SUPPLIED MATERIAL —
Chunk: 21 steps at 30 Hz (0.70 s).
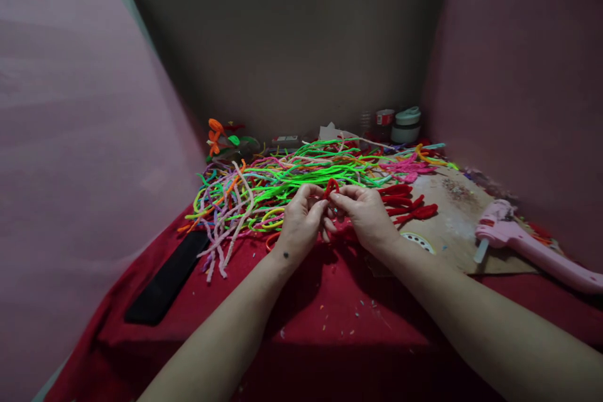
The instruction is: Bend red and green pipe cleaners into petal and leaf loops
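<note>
Between my two hands is a red pipe cleaner (332, 184), bent into a small loop that points up. My left hand (304, 217) pinches it from the left with thumb and fingertips. From the other side my right hand (365, 210) grips it the same way, and the fingertips nearly meet. The lower part of the pipe cleaner is hidden by the fingers. Several red bent pipe cleaner pieces (404, 202) lie just right of my right hand. Behind both hands spreads a big heap of coloured pipe cleaners (306, 176), bright green in the middle.
A pink hot glue gun (509, 226) rests at the right on a cardboard sheet (452, 226). A black flat object (167, 279) lies at the left on the red cloth (211, 314). An orange pipe cleaner flower (215, 135) and a lidded container (406, 125) stand at the back wall.
</note>
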Each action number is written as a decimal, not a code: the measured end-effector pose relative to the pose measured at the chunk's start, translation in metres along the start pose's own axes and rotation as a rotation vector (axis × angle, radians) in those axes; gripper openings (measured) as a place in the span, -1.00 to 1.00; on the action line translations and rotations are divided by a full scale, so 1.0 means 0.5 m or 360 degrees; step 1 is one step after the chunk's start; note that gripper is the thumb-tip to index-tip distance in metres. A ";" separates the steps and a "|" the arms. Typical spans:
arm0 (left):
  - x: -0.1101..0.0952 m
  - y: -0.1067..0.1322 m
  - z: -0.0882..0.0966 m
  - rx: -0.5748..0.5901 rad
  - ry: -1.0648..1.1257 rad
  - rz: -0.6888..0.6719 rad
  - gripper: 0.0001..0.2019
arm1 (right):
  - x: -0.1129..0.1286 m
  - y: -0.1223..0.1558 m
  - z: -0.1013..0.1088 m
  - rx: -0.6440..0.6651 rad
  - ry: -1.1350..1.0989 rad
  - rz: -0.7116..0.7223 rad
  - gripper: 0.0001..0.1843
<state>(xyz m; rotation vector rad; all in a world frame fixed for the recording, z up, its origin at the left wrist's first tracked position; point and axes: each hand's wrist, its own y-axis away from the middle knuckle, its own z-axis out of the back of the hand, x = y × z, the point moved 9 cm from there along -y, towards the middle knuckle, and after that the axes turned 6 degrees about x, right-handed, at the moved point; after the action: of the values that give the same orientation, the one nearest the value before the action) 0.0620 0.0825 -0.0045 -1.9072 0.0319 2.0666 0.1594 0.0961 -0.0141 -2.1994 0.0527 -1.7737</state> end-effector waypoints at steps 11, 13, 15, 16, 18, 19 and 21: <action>0.016 -0.005 -0.002 0.0085 0.0054 0.0162 -0.82 | -0.013 -0.008 0.008 -0.0007 -0.0238 -0.0178 -0.79; 0.016 -0.005 -0.004 0.0102 0.0035 0.0178 -0.84 | -0.007 -0.011 0.013 -0.0030 -0.0312 -0.0146 -0.78; 0.018 -0.003 -0.011 0.0164 0.0037 0.0216 -0.85 | -0.005 -0.015 0.006 0.0060 -0.0365 -0.0135 -0.77; 0.020 -0.001 -0.014 0.0199 0.0053 0.0238 -0.85 | -0.005 -0.016 0.002 0.0109 -0.0367 -0.0143 -0.76; 0.023 0.001 -0.018 0.0269 0.0125 0.0271 -0.84 | -0.009 -0.017 0.001 0.0144 -0.0356 -0.0168 -0.77; 0.024 0.002 -0.019 0.0307 0.0176 0.0280 -0.83 | -0.010 -0.017 0.003 0.0129 -0.0354 -0.0175 -0.78; 0.026 0.003 -0.022 0.0396 0.0281 0.0296 -0.82 | -0.012 -0.016 0.009 0.0070 -0.0358 -0.0181 -0.80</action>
<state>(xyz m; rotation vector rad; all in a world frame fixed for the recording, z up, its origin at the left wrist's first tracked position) 0.0714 0.0815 -0.0185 -1.9843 0.5010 1.8924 0.1610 0.1061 -0.0186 -2.3969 -0.1632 -1.5542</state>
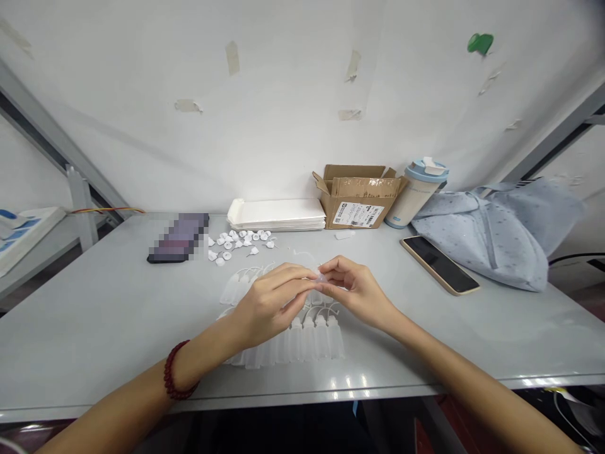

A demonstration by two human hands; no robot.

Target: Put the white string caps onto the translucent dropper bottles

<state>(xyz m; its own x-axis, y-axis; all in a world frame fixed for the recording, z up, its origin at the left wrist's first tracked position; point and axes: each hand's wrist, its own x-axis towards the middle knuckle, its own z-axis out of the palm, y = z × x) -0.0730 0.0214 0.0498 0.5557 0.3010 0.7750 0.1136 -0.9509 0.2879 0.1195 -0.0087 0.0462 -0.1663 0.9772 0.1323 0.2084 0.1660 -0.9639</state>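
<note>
My left hand [278,299] and my right hand [354,287] meet above the middle of the table, fingertips pinched around a small translucent plastic bottle [321,278]. Fingers cover most of it. Below and behind my hands, similar soft clear bottles [321,338] lie side by side in rows, with thin curved white tubes [326,309] at their tops. Part of the far row [230,289] shows beyond my left hand. Farther back is a loose scatter of small white caps [236,243], some with a thin tip.
A pixelated phone-like object [182,238] lies left of the caps. Along the wall stand a stack of white boxes [278,215], an open cardboard box [362,202] and a tumbler [416,192]. At right are a phone [439,265] and a pale blue cloth bag [491,236].
</note>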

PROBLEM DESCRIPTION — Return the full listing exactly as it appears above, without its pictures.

SOLVED PROBLEM —
Chunk: 21 steps at 30 Hz (0.70 s).
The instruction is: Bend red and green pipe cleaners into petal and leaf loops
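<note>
Between my two hands is a red pipe cleaner (332, 184), bent into a small loop that points up. My left hand (304, 217) pinches it from the left with thumb and fingertips. From the other side my right hand (365, 210) grips it the same way, and the fingertips nearly meet. The lower part of the pipe cleaner is hidden by the fingers. Several red bent pipe cleaner pieces (404, 202) lie just right of my right hand. Behind both hands spreads a big heap of coloured pipe cleaners (306, 176), bright green in the middle.
A pink hot glue gun (509, 226) rests at the right on a cardboard sheet (452, 226). A black flat object (167, 279) lies at the left on the red cloth (211, 314). An orange pipe cleaner flower (215, 135) and a lidded container (406, 125) stand at the back wall.
</note>
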Each action number is written as a decimal, not a code: the measured end-effector pose relative to the pose measured at the chunk's start, translation in metres along the start pose's own axes and rotation as a rotation vector (axis × angle, radians) in those axes; gripper openings (measured) as a place in the span, -1.00 to 1.00; on the action line translations and rotations are divided by a full scale, so 1.0 means 0.5 m or 360 degrees; step 1 is one step after the chunk's start; note that gripper is the thumb-tip to index-tip distance in metres. A ";" separates the steps and a "|" the arms. Typical spans:
arm0 (left):
  - x: -0.1101..0.0952 m
  - y: -0.1067..0.1322 m
  - z: -0.0882..0.0966 m
  - rx: -0.5748..0.5901 rad
  - ry: -1.0648..1.1257 rad
  - rz: -0.6888..0.6719 rad
  - gripper: 0.0001..0.2019
arm1 (right):
  - x: -0.1129..0.1286 m
  - y: -0.1223..0.1558 m
  - z: -0.1013..0.1088 m
  - rx: -0.6440..0.6651 rad
  - ry: -1.1350..1.0989 rad
  - rz: -0.7116..0.7223 rad
  - gripper: 0.0001..0.1843
<state>(xyz m; rotation vector rad; all in a world frame fixed for the recording, z up, its origin at the left wrist's first tracked position; point and axes: each hand's wrist, its own y-axis away from the middle knuckle, its own z-axis out of the back of the hand, x = y × z, the point moved 9 cm from there along -y, towards the middle knuckle, and after that the axes turned 6 degrees about x, right-handed, at the moved point; after the action: of the values that give the same orientation, the one nearest the value before the action) 0.0620 0.0825 -0.0045 -1.9072 0.0319 2.0666 0.1594 0.0961 -0.0141 -2.1994 0.0527 -1.7737</state> end-effector waypoints at steps 11, 13, 15, 16, 18, 19 and 21: <action>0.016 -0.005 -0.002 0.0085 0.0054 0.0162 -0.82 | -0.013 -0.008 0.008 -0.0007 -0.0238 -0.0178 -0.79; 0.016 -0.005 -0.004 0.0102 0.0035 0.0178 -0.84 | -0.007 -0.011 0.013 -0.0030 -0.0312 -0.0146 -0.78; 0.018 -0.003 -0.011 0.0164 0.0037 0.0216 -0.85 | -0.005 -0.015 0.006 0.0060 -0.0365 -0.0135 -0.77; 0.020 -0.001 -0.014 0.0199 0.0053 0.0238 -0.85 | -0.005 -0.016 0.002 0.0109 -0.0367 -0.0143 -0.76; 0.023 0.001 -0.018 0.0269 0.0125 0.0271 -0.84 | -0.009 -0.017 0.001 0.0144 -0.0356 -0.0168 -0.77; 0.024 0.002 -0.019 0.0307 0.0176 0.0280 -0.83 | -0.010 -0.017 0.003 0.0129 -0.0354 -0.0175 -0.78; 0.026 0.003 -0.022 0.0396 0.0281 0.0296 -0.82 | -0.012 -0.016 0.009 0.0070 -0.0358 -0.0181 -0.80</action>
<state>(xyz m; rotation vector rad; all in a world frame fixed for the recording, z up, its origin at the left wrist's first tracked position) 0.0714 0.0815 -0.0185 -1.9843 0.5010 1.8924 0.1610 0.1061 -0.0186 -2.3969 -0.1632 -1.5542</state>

A demonstration by two human hands; no robot.

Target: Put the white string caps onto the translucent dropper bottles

<state>(xyz m; its own x-axis, y-axis; all in a world frame fixed for the recording, z up, its origin at the left wrist's first tracked position; point and axes: each hand's wrist, its own x-axis towards the middle knuckle, its own z-axis out of the palm, y = z × x) -0.0730 0.0214 0.0498 0.5557 0.3010 0.7750 0.1136 -0.9509 0.2879 0.1195 -0.0087 0.0462 -0.1663 0.9772 0.1323 0.2084 0.1660 -0.9639</state>
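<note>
My left hand [278,299] and my right hand [354,287] meet above the middle of the table, fingertips pinched around a small translucent plastic bottle [321,278]. Fingers cover most of it. Below and behind my hands, similar soft clear bottles [321,338] lie side by side in rows, with thin curved white tubes [326,309] at their tops. Part of the far row [230,289] shows beyond my left hand. Farther back is a loose scatter of small white caps [236,243], some with a thin tip.
A pixelated phone-like object [182,238] lies left of the caps. Along the wall stand a stack of white boxes [278,215], an open cardboard box [362,202] and a tumbler [416,192]. At right are a phone [439,265] and a pale blue cloth bag [491,236].
</note>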

This exercise is complete.